● **DATASET SECTION**:
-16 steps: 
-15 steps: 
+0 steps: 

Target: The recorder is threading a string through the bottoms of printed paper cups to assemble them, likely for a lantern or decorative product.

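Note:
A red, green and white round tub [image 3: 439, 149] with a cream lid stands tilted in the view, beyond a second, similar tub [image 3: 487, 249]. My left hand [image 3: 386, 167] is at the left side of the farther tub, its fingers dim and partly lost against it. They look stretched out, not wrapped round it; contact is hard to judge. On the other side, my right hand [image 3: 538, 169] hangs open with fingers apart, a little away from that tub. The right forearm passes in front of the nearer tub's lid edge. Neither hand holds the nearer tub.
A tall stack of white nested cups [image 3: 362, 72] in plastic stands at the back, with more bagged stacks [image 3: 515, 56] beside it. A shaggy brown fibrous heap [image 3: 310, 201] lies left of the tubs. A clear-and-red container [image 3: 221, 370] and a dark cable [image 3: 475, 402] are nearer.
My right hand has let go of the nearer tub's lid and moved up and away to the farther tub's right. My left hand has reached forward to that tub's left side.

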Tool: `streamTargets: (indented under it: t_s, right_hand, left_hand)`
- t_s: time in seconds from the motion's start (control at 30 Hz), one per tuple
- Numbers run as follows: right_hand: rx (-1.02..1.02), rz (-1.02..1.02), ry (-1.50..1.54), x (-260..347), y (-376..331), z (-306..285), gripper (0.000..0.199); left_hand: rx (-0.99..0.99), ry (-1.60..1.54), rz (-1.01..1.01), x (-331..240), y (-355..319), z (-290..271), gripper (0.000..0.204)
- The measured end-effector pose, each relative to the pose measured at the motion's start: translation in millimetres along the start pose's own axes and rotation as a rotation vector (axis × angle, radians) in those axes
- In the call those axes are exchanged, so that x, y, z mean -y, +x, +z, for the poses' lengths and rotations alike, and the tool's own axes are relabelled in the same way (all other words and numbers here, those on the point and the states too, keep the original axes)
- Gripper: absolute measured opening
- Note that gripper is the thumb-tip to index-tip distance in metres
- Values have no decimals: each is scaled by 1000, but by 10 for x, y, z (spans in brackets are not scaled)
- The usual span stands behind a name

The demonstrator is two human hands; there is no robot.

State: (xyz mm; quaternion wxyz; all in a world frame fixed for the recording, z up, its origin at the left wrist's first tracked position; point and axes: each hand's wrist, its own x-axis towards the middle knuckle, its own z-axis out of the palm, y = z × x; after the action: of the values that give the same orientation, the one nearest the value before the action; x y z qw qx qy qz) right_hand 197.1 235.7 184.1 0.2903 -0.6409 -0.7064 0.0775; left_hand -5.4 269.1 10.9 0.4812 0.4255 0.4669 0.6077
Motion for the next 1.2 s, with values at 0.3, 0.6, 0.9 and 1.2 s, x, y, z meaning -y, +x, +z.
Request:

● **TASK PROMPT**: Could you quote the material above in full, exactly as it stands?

● **TASK ANSWER**:
-16 steps: 
-15 steps: 
+0 steps: 

Target: The recorder is threading a string through the bottoms of printed paper cups to assemble them, likely for a lantern or decorative product.

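Note:
A red, green and white round tub [image 3: 439, 149] with a cream lid stands tilted in the view, beyond a second, similar tub [image 3: 487, 249]. My left hand [image 3: 386, 167] is at the left side of the farther tub, its fingers dim and partly lost against it. They look stretched out, not wrapped round it; contact is hard to judge. On the other side, my right hand [image 3: 538, 169] hangs open with fingers apart, a little away from that tub. The right forearm passes in front of the nearer tub's lid edge. Neither hand holds the nearer tub.
A tall stack of white nested cups [image 3: 362, 72] in plastic stands at the back, with more bagged stacks [image 3: 515, 56] beside it. A shaggy brown fibrous heap [image 3: 310, 201] lies left of the tubs. A clear-and-red container [image 3: 221, 370] and a dark cable [image 3: 475, 402] are nearer.
My right hand has let go of the nearer tub's lid and moved up and away to the farther tub's right. My left hand has reached forward to that tub's left side.
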
Tool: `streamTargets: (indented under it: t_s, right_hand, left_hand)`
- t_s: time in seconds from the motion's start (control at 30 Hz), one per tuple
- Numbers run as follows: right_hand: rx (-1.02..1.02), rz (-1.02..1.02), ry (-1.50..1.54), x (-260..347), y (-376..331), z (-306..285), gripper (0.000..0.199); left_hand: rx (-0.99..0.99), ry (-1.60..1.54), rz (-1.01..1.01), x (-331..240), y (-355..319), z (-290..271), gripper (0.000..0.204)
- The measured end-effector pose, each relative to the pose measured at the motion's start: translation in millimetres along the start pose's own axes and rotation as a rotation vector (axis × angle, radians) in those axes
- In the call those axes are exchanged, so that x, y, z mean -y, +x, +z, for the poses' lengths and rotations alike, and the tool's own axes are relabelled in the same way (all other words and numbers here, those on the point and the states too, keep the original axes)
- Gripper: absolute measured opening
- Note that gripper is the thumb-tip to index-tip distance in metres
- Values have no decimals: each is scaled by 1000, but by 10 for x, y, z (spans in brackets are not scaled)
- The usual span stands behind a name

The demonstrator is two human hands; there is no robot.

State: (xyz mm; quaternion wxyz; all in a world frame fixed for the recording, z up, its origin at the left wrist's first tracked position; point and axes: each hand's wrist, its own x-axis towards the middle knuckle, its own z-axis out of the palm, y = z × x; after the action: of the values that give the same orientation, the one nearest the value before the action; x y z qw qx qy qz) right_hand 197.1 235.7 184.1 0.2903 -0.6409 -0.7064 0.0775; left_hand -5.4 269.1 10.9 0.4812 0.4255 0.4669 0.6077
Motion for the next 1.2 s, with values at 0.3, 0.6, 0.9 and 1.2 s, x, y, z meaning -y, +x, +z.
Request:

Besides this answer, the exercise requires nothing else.